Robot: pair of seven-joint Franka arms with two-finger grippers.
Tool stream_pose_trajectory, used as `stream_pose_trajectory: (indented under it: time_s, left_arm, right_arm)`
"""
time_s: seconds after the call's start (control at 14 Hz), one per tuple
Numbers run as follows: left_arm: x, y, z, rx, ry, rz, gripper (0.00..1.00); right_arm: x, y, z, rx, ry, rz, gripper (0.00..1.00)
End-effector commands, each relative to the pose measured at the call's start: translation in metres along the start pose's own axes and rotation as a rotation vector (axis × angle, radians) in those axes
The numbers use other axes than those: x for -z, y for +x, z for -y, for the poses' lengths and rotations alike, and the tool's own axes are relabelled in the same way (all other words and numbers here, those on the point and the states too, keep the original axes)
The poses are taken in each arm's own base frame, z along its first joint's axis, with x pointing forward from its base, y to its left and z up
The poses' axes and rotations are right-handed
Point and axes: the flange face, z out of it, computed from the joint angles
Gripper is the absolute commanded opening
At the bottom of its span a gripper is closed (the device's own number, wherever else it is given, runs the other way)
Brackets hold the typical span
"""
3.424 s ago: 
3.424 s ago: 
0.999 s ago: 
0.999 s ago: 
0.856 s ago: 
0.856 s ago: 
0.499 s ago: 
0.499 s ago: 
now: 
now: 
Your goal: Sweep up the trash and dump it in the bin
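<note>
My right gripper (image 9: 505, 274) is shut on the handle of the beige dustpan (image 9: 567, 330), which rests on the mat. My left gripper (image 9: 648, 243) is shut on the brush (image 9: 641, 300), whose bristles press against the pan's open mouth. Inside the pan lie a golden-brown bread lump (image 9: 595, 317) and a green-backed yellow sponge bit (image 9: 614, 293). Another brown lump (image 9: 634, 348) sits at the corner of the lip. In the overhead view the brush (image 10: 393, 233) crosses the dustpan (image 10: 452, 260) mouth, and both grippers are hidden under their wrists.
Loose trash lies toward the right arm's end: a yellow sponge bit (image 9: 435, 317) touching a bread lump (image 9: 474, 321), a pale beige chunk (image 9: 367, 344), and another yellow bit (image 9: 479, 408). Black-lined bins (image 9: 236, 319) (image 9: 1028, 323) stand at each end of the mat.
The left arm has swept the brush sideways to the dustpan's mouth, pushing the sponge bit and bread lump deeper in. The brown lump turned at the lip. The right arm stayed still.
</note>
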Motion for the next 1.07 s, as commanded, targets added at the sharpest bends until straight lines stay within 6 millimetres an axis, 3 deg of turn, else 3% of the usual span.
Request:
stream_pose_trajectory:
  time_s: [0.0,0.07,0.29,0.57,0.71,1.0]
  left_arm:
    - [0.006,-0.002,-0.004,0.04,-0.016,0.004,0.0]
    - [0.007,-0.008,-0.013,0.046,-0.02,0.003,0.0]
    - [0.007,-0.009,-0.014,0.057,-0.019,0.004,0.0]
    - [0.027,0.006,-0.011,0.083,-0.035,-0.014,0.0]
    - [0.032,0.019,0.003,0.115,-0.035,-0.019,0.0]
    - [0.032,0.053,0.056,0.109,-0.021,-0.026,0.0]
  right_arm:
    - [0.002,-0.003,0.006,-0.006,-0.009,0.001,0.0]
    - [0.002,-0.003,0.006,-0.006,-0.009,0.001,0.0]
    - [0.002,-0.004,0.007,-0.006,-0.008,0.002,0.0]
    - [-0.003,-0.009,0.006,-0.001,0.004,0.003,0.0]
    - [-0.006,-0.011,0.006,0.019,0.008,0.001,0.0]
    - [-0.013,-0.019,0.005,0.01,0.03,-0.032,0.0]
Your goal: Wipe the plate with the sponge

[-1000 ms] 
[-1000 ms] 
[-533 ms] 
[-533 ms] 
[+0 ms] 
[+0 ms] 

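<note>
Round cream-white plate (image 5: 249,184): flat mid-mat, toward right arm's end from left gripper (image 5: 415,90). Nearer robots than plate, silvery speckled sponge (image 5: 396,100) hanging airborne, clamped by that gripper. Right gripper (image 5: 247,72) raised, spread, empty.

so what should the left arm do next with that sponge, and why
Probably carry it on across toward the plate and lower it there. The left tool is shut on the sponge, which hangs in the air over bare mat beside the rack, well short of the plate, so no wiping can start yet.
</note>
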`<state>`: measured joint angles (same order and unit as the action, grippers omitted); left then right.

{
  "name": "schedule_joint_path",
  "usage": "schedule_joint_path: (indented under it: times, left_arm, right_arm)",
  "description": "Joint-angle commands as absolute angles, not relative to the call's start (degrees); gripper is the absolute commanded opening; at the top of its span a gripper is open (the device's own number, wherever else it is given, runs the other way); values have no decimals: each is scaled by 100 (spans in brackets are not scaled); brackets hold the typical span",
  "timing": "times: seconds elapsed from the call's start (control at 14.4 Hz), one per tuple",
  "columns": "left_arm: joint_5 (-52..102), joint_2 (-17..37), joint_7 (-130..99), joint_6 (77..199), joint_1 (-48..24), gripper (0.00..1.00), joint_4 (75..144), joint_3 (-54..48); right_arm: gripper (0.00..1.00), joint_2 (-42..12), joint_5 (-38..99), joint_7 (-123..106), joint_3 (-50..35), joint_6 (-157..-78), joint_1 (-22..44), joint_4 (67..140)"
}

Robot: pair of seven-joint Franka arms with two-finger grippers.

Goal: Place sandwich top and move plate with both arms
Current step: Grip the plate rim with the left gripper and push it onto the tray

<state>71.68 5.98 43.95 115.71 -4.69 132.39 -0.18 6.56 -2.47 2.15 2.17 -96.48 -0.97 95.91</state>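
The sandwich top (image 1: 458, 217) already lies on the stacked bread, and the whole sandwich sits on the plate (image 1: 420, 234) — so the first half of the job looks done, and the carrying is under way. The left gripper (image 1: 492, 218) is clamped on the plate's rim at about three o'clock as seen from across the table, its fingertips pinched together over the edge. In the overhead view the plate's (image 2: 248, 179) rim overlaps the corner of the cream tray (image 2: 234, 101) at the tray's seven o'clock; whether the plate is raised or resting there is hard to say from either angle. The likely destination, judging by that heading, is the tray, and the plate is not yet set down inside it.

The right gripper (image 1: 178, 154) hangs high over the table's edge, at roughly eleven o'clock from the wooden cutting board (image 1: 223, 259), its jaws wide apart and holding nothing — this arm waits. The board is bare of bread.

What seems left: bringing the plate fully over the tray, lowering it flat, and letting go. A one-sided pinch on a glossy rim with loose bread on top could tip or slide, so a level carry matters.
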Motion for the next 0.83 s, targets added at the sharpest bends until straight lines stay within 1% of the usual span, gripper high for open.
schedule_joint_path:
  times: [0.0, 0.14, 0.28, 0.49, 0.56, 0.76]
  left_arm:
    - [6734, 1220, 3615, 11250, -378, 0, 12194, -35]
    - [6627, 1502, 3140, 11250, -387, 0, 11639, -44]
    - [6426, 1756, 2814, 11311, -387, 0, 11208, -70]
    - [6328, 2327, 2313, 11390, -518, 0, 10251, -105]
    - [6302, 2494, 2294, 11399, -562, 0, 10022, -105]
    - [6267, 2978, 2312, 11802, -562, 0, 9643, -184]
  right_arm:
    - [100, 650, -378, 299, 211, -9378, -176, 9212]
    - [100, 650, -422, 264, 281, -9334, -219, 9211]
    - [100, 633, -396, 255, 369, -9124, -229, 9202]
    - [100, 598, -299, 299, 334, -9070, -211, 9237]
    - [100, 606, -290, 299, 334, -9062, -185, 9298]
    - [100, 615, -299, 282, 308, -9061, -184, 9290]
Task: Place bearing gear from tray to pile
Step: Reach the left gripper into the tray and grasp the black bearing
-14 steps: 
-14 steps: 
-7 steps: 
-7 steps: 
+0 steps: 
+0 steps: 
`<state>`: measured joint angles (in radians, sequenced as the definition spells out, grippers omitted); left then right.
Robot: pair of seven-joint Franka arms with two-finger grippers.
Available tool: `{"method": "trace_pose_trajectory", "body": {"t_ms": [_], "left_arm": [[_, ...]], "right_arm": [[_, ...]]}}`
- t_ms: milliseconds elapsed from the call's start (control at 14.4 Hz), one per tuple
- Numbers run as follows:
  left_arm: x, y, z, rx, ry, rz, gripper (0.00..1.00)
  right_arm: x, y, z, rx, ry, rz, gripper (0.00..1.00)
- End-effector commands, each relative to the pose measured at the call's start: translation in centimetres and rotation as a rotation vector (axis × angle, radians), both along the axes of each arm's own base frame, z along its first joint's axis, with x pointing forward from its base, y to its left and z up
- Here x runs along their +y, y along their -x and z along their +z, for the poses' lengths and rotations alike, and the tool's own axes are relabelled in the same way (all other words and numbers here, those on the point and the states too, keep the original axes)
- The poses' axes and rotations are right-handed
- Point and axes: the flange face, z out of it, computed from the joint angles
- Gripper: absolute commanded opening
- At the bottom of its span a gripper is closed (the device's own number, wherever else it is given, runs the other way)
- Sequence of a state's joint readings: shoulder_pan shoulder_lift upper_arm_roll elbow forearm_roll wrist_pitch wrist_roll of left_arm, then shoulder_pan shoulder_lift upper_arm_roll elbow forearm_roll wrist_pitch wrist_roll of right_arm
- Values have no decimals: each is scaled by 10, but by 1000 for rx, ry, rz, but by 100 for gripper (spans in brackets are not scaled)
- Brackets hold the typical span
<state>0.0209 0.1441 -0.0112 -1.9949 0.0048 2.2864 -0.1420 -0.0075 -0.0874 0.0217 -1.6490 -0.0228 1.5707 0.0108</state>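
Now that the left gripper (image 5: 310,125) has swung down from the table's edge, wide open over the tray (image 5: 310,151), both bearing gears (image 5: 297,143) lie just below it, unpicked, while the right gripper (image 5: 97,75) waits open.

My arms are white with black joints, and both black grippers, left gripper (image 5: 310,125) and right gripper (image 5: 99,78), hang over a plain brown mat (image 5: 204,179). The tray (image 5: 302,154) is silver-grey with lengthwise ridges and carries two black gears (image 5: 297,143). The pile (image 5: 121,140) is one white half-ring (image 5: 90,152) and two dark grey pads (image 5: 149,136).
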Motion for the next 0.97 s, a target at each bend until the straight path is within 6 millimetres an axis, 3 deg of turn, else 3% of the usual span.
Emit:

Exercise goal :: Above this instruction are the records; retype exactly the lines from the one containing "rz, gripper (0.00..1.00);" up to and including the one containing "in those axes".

Answer to this problem ::
Numbers run as follows: left_arm: x, y, z, rx, ry, rz, gripper (0.00..1.00); right_arm: x, y, z, rx, ry, rz, gripper (0.00..1.00)
End-effector commands, each relative to the pose measured at the call's start: translation in metres along the start pose's own axes and rotation as a rotation vector (axis × angle, radians) in those axes

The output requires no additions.